Blueprint

What does zoning means in blueprint reading?



What is the significance of the blue print? How did it change the lives of people?

blueprint in popular culture?

should we add this as a section? maybe have a link to looney tunes ie. Wile E. Coyote and his love of all things acme with their crazy blueprints... just a thought.

I think this would be a good idea. 198.152.12.67 14:18, 27 July 2006 (UTC)

Can't say I see much relevance. -- Solipsist 15:43, 28 July 2006 (UTC)

Connection to technical drawing

The article explains blueprint as a printing process, and says that it is used for engineering drawings, but it doesn't explain why. Why was the blueprint process so popular for engineering drawings? Alf Boggis 09:52, 28 July 2006 (UTC)

Its a good question. I vaguely recall hearing that they used to be one of the only reproduction techniques that didn't risk changing the scale of the drawing slightly. But someone else probably knows the history better. -- Solipsist 15:43, 28 July 2006 (UTC)

It was popular mainly because it was relatively inexpensive to produce large-scale copies. Silver-based ( 'classic') photographic contact-printing duplicating systems were comparably prohibitive in cost. --Rxke 09:59, 6 September 2006 (UTC)

I was trained as a draftsperson at a very old school technical high school. We had to draft by hand and make our own blueprints, before we could use a computer. During that training we were told that since blueprints were a type of contact print they would always be dimensionally identical to the original. There would be no stretching, warping, or scaling. This is very important because the point of a blueprint is to have a copy that you can take measurements off of. We were told to never take measurements off of a photocopy because they do stretch and distort images (this was in the early '90s, and photocopiers have gotten better now.)67.2.152.163 (talk) 03:05, 23 January 2011 (UTC)

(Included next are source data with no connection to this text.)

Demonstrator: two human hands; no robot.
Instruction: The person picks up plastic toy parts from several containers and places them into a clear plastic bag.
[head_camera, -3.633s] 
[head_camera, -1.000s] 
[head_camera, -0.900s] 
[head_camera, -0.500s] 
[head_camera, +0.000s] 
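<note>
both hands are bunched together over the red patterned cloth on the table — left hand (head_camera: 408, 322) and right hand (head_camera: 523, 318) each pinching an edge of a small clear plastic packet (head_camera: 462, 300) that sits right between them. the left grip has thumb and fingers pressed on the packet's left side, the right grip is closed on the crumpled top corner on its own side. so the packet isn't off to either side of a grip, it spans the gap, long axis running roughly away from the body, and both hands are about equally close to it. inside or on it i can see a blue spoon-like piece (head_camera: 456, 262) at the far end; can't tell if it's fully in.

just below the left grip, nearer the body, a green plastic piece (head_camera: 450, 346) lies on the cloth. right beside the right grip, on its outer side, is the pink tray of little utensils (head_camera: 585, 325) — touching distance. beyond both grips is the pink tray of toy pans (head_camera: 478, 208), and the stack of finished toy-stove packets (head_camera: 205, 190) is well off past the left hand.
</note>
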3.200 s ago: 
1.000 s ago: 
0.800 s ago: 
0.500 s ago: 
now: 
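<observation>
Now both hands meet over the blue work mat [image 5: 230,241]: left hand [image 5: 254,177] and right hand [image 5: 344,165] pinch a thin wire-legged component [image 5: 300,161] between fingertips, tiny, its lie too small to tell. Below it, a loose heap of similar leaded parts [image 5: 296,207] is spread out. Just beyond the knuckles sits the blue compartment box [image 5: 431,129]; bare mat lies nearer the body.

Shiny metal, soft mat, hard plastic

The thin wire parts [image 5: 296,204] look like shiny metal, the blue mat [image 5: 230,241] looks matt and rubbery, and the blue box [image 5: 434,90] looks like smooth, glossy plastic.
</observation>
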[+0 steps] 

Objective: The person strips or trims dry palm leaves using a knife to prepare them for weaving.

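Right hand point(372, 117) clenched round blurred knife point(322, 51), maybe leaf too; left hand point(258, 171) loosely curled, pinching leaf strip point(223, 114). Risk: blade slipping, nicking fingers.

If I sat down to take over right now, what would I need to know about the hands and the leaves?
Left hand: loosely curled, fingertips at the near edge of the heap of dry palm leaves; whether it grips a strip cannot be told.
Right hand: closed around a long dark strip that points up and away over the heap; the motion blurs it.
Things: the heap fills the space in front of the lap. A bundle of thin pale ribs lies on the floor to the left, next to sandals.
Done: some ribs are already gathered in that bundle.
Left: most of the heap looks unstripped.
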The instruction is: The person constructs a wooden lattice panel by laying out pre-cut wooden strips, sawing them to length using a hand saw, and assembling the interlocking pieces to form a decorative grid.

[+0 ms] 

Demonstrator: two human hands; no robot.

The colloquial usage of blueprint to refer to Technical drawing should be mentioned in this article, but the meaning in the article should be consistent with it's usage in the industry and restricted to the blueprint process and its results. Unless there is objection, I will adjust the article accordinlgy.--Jrsnbarn 15:53, 16 March 2007 (UTC)

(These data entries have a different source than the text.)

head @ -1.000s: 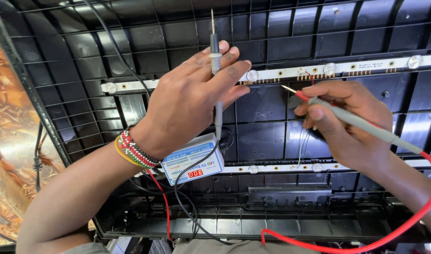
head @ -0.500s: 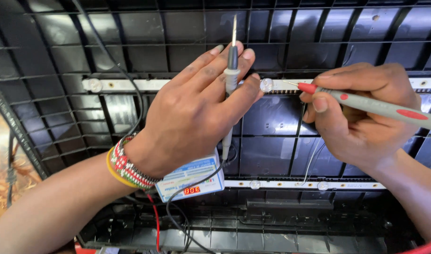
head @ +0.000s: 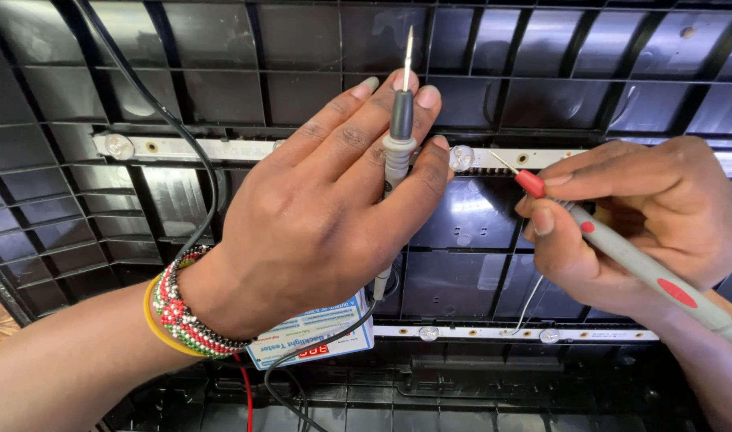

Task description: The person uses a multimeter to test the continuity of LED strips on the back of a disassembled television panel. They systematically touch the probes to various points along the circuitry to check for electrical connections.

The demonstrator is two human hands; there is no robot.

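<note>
Over a black ribbed panel [head: 222, 88], at centre: left hand [head: 318, 216], back up, fingers [head: 334, 132] nearly straight and pointing toward one o'clock, thumb pressed in from the right. Pinched between thumb and fingers: black-tipped grey probe [head: 398, 144], upright, needle aimed at twelve o'clock, clear of the panel. On the wrist at eight o'clock from the hand: beaded bracelet [head: 182, 316] in red, white and green, plus a yellow band.

At three o'clock: right hand [head: 646, 224], fingers curled tight round a red-tipped grey probe [head: 622, 252], held like a pen, body trailing toward four o'clock, needle pointing to ten o'clock and touching or just short of the upper white light strip [head: 206, 150]; cannot tell which. Round lens [head: 461, 158] on that strip just beside the needle.

At six o'clock, half hidden under the left wrist: small blue-and-white tester box [head: 318, 340] with red digits showing. Black lead [head: 154, 112] running off toward eleven o'clock. Lower white light strip [head: 478, 332] near five o'clock.
</note>
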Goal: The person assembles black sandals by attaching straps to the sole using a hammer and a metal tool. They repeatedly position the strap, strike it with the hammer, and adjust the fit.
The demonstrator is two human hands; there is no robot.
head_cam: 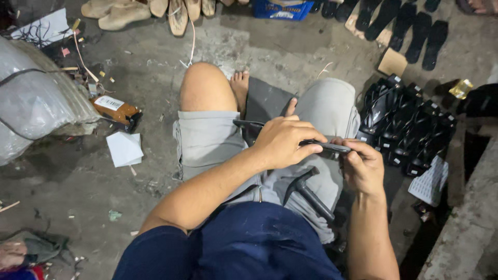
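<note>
Head view looks down on my lap, where I hold one flat black rubber sandal sole (290,139) edge-on above my thighs. My left hand (284,141) is curled over its middle, fingers closed on the top edge and covering most of it. My right hand (363,167) pinches the sole's right end between thumb and fingers. How the sole is shaped underneath I cannot tell, since I see only its thin edge and a dark tip sticking out left of my knuckles.

One dark-headed hammer with a black handle (307,191) lies across my grey shorts (207,142) just below the hands, untouched.

To my right, a tight cluster of glossy black finished sandals (404,124) sits on the ground; they overlap too much for a count. Beyond them lie about six loose black flat soles (412,31), some cut off by the upper edge. One small brown cardboard piece (392,62) lies near them.

To my left on the concrete floor (150,67) I see one brown bottle with a white label (116,110), one folded white paper (124,149) and one large clear plastic bag (36,98), cut off at the side. Several tan soles (124,13) and one blue box (282,9) are clipped along the upper edge.
</note>
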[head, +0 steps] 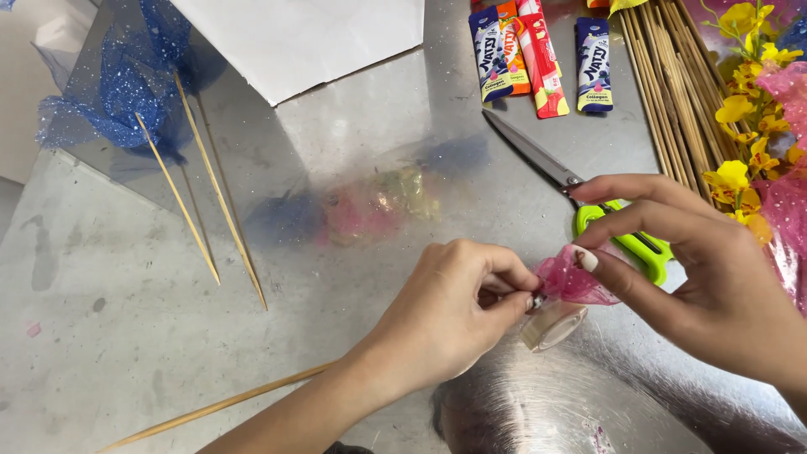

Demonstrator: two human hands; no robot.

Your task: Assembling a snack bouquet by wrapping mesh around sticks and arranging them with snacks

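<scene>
The pink glittered mesh [570, 282] is held just right of the frame's centre, bunched into a small puff; it is pinched at its left end by the closed fingertips of the left hand [454, 315], and its upper right edge is clamped between the thumb and forefinger of the right hand [698, 269]; a clear roll of tape [552, 326] hangs just below the puff, touching the left fingertips, though whether tape is already wound on cannot be told. The puff is judged gathered but not yet mounted, since no stick is seen in it; by contrast, two thin wooden sticks [202, 197] at the upper left are already tipped with blue glittered mesh [134, 80], which suggests finished pieces; one bare stick [218, 408] lies at the lower left, and a bundle of bare sticks [681, 84] is laid at the upper right, so much seems left. Green-handled scissors [580, 193] are lying just behind the right hand; four slim sachets [542, 55] are lined up at the top centre; yellow artificial flowers [744, 126] and pink wrap fill the right edge; a white paper sheet [303, 38] is spread at the top. The surface is a scuffed, reflective metal table [126, 328]; nothing of the room beyond it is shown.
</scene>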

BLUE PRINT addition to page

The reference to the car parts manufacturer should not appear on this page. If anywhere, it belongs in the disambig page - there is no relevence to this particular usage of the word blueprint. Just having the "same" name does not mean it belongs here...


A relic of the past???

It's inaccurate to portray blueprints as having been antiquated by the 1940's when other methods of reproduction arose-- many firms used blueprints well into the era of CAD and cheap computer technology. Lequis (talk) 02:25, 13 June 2009 (UTC)

Gripe and comment

I came here to find out when blueprint was first used. It could have been invented by the Romans, but probably wasn't. A description of the process is required. That requires the coated chemistry, the three day life of coated paper, the daylight frame and wash off of chemicals from the white areas. I will see what I can find. It's industrial use should be researched and described. It was essential for the industrial revolution. Manufactured articles were designed and then made in workshops from a copy of drawing(s) supplied. A steam engine was completely defined by just one drawing. The skyscraper revolution depended on blueprints. Diazo, or whiteprint, took over from 1935. Reg nim (talk) 21:30, 12 January 2011 (UTC)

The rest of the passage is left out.